◆ Task requirements
Leaving out all pictures, copy the lines below exactly, from the line with "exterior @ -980" to the last line, both ends included.

◆ Data extract

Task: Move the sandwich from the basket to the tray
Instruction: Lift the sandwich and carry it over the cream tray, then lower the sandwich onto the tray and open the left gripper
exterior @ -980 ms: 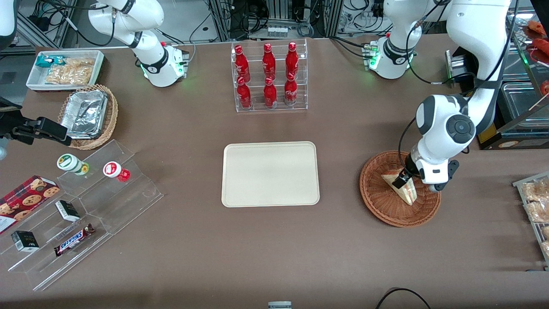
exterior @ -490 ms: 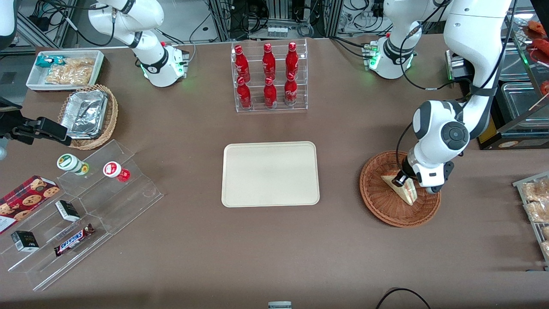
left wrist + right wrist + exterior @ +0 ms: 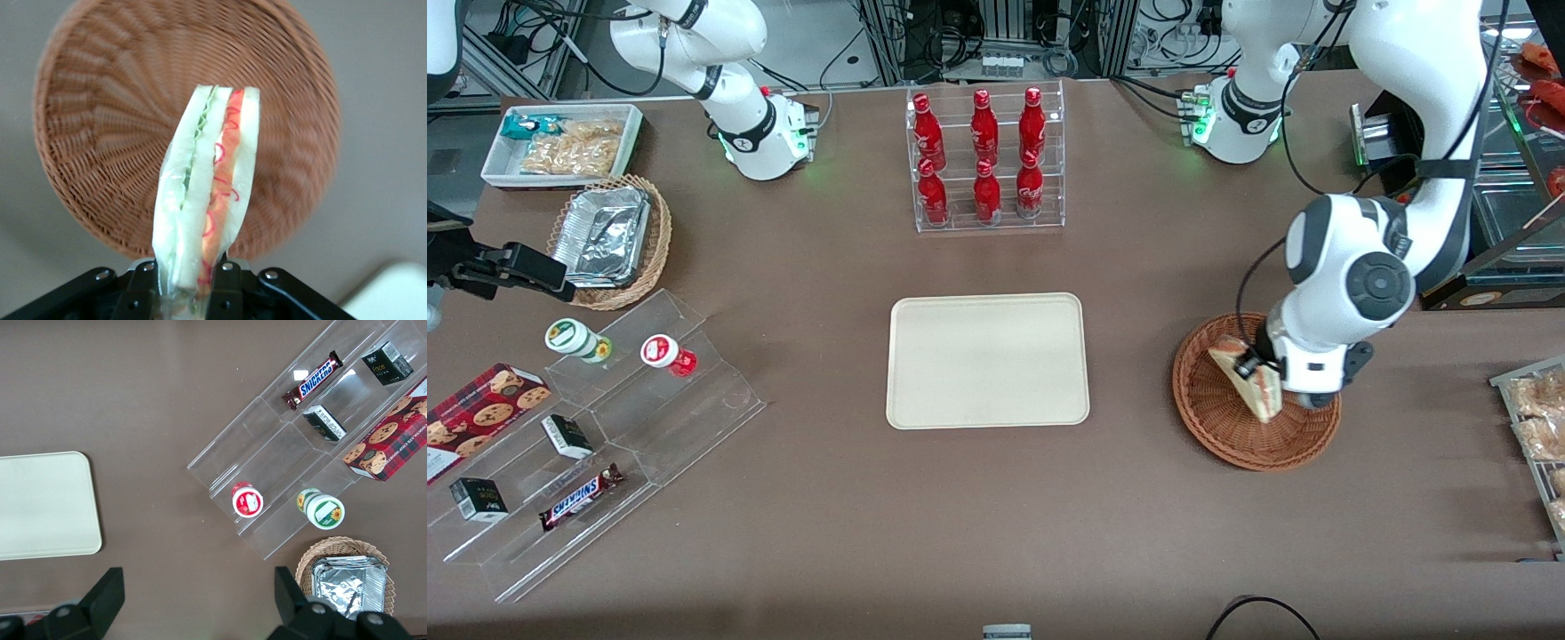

◆ Result of this exercise
exterior @ -980 ms: 
exterior @ -490 ms: 
left wrist + right wrist + exterior @ +0 ms: 

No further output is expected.